SHAFAQNA- Press TV: A court in Saudi Arabia has sentenced Shia cleric Sheikh Abdul Latif Al-Nasser to eight years in prison. The London-based and Arabic-language Nabaa television news network reported that a court on Wednesday (26 Jan 2022) passed the ruling on the clergyman – a resident of Dammam city in the kingdom’s oil-rich and Shia-populated Eastern Province.

Sheikh Nasser was arbitrarily arrested on the King Fahd Causeway, which connects Saudi Arabia and Bahrain, in June 2019 as he was traveling with his family. Moreover, Saudi regime forces arrested Sheikh Kazem Al-Omari earlier this week. Nabaa TV identified him as the son of Shia cleric Sheikh Muhammad Al-Omari, who is among distinguished religious figures in the holy city of Medina.

On November 1 last year, Saudi authorities executed a citizen from the Qatif region of Eastern Province over alleged involvement in terrorist activities and weapons possession. The state-run Saudi Press Agency (SPA), citing the Ministry of Interior, reported at the time that the death sentence was carried out against Makki bin Kazem Al-Obaid in the city of Dammam. The Saudi man who was executed “took part in two shooting operations against security forces with intent to kill” and “in dealing and possessing weapons,” the ministry alleged in a statement.

He was “linked to people wanted for terrorism-related activities,” the statement further claimed. Saudi Arabia has stepped up politically-motivated arrests, prosecution and conviction of peaceful dissident writers and human rights campaigners, in particular in Eastern Province. The province has been the scene of peaceful demonstrations since February 2011. Protesters have been demanding reforms, freedom of expression, the release of political prisoners, and an end to economic and religious discrimination against the region.
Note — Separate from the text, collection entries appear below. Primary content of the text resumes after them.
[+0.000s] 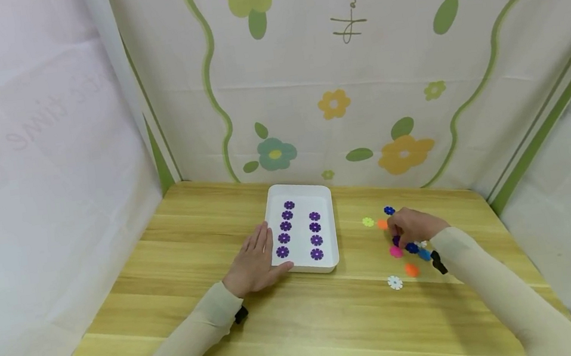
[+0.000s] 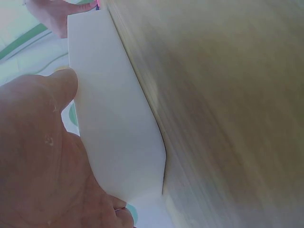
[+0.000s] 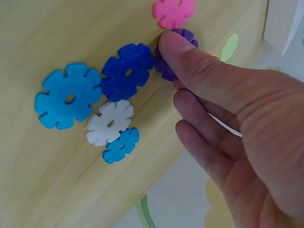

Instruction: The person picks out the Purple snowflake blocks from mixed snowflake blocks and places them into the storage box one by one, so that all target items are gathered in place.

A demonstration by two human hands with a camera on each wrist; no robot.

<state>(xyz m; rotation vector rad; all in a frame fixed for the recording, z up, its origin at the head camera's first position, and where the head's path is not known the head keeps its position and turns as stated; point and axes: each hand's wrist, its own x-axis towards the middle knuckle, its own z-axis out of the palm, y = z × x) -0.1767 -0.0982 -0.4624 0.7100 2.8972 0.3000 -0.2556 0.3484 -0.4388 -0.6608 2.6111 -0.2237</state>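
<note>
My right hand (image 1: 415, 226) pinches a purple snowflake disc (image 3: 169, 72) between thumb and fingers, low over the tabletop. Around it lie a dark blue disc (image 3: 137, 78), light blue discs (image 3: 88, 97), a white disc (image 3: 102, 130) and a pink disc (image 3: 178, 16). The white tray (image 1: 297, 187) holds two rows of purple discs (image 1: 285, 226). With fingers straight, my left hand (image 1: 255, 266) rests against the tray's left side, its thumb at the near rim. From the left wrist view, the tray's outer wall (image 2: 114, 99) shows beside the palm.
Orange discs (image 1: 412, 270), a white disc (image 1: 395, 282) and a yellow-green disc (image 1: 368, 222) lie loose right of the tray. A wooden table (image 1: 295, 333) carries everything. Behind its far edge hangs a flower-printed cloth (image 1: 282, 70), with pale cloth (image 1: 40, 210) at the left.
</note>
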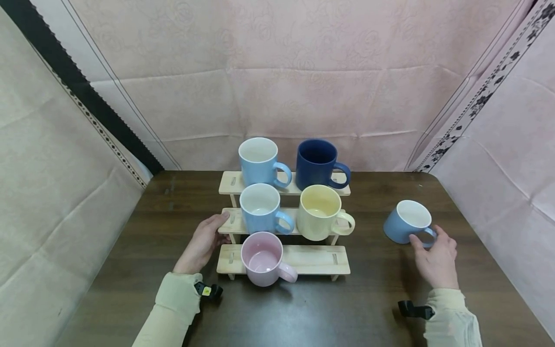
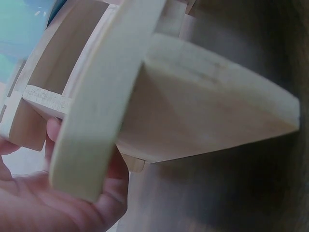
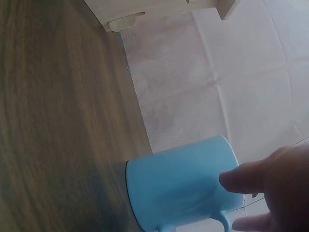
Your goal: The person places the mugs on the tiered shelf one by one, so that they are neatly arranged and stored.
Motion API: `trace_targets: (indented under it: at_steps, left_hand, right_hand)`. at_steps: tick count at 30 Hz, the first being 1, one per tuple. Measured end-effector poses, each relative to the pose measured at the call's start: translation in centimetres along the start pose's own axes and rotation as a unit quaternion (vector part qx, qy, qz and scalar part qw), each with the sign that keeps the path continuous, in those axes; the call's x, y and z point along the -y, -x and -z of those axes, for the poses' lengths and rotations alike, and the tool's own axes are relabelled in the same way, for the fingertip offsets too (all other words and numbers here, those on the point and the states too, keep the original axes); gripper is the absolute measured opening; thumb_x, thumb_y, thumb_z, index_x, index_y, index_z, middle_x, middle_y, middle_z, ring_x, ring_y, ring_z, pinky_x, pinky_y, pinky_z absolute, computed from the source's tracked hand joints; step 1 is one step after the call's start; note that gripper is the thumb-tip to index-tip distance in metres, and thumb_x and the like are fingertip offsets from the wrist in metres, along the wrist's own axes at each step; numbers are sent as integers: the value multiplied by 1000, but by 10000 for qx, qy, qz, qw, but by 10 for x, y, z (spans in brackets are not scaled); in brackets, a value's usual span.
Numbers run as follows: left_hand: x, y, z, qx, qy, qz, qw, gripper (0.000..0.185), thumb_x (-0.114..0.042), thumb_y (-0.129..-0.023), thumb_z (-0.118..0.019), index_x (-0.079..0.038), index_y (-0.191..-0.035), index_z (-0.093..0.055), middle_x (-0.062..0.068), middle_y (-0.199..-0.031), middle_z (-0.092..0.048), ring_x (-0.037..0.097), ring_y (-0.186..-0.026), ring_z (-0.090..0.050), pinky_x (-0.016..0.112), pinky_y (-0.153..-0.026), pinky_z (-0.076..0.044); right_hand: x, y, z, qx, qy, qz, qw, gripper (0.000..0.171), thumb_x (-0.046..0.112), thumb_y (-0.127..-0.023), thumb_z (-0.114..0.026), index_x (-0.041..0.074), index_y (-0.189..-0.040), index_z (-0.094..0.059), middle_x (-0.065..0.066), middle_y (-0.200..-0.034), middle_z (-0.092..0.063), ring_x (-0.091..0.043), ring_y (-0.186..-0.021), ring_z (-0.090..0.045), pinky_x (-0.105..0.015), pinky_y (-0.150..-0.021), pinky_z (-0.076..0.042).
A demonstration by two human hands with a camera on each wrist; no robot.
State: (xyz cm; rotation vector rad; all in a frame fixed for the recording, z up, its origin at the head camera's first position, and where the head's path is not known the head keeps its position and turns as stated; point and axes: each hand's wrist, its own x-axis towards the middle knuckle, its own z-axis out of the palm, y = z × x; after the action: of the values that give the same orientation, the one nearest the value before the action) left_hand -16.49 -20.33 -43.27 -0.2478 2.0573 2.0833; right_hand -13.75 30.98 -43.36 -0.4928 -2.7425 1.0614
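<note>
A three-step wooden rack (image 1: 312,258) stands mid-table. Its top step carries a light blue mug (image 1: 257,159) and a navy mug (image 1: 316,164). On the middle step are another light blue mug (image 1: 260,207) and a pale yellow mug (image 1: 318,212). A pink mug (image 1: 262,258) sits on the bottom step. My left hand (image 1: 216,230) grips the rack's left end at the middle step; in the left wrist view its fingers (image 2: 53,133) wrap behind a slat of the rack (image 2: 193,106). My right hand (image 1: 427,241) pinches the handle of a blue mug (image 1: 405,221) that stands on the table to the right; in the right wrist view this mug (image 3: 178,186) has my fingertips (image 3: 236,179) on its side.
The dark wooden table (image 1: 373,308) is walled by pink cloth at the back and on both sides. The right half of the rack's bottom step is bare. Black wrist camera mounts (image 1: 208,290) sit on both sleeves.
</note>
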Motion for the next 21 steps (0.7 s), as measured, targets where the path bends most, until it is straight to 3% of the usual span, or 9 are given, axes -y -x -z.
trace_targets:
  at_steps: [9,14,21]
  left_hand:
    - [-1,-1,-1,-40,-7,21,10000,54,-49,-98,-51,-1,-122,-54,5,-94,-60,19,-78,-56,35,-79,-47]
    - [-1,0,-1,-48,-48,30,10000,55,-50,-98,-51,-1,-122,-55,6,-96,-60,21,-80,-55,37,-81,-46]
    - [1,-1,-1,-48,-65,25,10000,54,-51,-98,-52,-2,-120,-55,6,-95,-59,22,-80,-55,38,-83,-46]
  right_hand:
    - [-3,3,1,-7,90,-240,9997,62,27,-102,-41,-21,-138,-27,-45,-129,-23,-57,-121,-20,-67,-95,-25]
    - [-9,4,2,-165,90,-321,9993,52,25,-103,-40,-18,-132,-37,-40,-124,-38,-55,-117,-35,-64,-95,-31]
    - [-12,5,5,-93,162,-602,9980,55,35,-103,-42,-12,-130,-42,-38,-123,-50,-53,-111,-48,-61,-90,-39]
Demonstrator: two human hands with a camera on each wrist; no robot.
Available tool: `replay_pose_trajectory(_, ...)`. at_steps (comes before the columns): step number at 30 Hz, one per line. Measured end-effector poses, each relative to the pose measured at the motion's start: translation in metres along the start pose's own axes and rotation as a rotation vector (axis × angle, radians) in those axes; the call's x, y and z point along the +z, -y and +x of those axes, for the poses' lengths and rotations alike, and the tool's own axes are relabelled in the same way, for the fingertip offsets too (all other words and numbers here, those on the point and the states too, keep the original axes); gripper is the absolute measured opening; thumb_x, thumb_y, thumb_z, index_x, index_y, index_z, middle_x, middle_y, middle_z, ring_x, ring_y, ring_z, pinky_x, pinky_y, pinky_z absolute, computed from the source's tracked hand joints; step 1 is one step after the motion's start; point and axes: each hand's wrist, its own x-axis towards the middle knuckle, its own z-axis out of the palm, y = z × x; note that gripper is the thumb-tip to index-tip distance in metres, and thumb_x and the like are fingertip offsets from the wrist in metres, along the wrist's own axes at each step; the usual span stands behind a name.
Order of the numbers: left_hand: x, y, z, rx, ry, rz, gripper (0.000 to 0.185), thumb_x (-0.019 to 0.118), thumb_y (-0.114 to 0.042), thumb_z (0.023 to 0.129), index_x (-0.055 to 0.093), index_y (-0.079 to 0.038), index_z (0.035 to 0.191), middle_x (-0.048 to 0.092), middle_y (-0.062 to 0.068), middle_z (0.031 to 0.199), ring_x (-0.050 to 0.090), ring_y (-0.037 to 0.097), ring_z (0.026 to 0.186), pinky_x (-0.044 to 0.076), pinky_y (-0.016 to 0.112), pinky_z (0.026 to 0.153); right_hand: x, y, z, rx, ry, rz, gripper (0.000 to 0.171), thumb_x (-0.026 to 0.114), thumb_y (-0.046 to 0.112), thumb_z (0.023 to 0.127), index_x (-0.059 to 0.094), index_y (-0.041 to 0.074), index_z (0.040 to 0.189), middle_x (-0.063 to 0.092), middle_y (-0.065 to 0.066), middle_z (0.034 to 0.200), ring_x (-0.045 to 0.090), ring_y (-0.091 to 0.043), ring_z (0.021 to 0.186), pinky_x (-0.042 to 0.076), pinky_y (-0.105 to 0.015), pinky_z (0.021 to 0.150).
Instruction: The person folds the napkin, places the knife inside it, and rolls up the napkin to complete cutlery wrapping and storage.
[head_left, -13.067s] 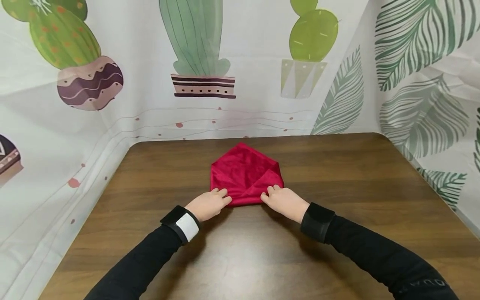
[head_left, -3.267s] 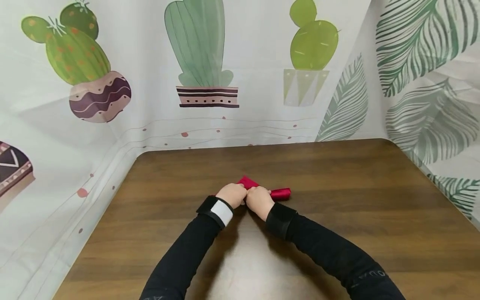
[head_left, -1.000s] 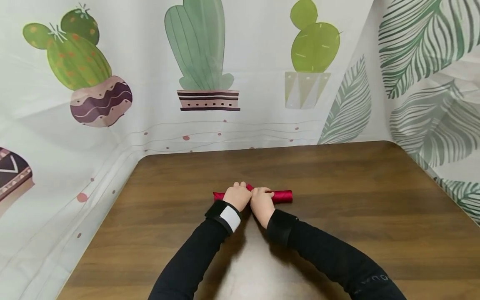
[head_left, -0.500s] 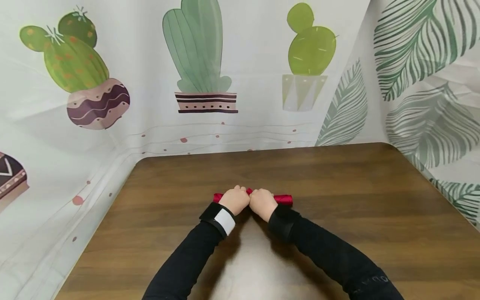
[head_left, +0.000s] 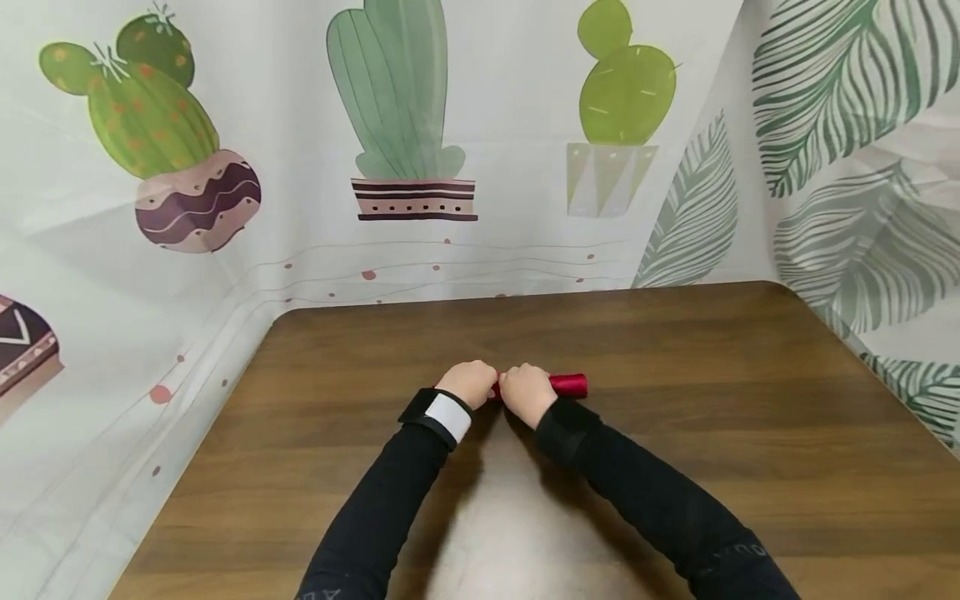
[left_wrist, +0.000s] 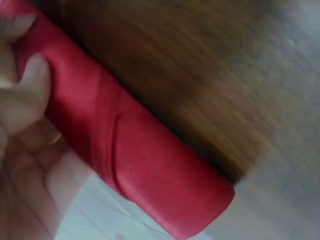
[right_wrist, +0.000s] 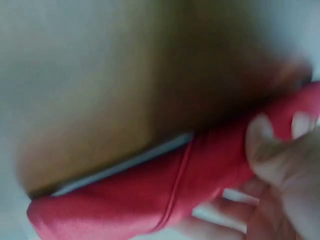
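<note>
A red satiny cloth [head_left: 570, 385] is rolled into a tight tube that runs crosswise over the table. My left hand [head_left: 468, 384] grips it left of its middle and hides its left end in the head view. Close beside it, my right hand [head_left: 527, 392] grips the same roll, and the right end sticks out past the knuckles. In the left wrist view the thumb [left_wrist: 36, 82] presses on the rolled cloth [left_wrist: 155, 165], where slanting fold edges cross it. The blurred right wrist view has the thumb on top of the roll and fingers beneath it.
The brown wooden table [head_left: 675, 358] has rounded far corners. Behind it and along both sides hangs a white curtain [head_left: 517, 183] printed with cacti and leaves. Dark sleeves and wrist straps [head_left: 566, 429] cover both forearms.
The cloth lay spread as a flat folded piece at first, then became a roll with a corner showing behind it. Now that corner is out of sight and both hands close around the roll.
</note>
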Motion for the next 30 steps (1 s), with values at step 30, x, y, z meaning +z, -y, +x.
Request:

The protests have been met with a heavy-handed crackdown, with regime forces increasing security measures across the province. Ever since Mohammed bin Salman became Saudi Arabia’s de facto leader in 2017, the kingdom has ramped up arrests of activists, bloggers, intellectuals, and others perceived as political opponents, showing almost zero tolerance for dissent even in the face of international condemnations of the crackdown.

Muslim scholars have been executed and women’s rights campaigners have been put behind bars and tortured as freedoms of expression, association, and belief continue to be denied. Over the past years, Riyadh has also redefined its anti-terrorism laws to target activism. In January 2016, Saudi authorities executed Shia cleric Sheikh Nimr Baqir Al-Nimr, who was an outspoken critic of the Riyadh regime. Nimr had been arrested in Qatif in 2012.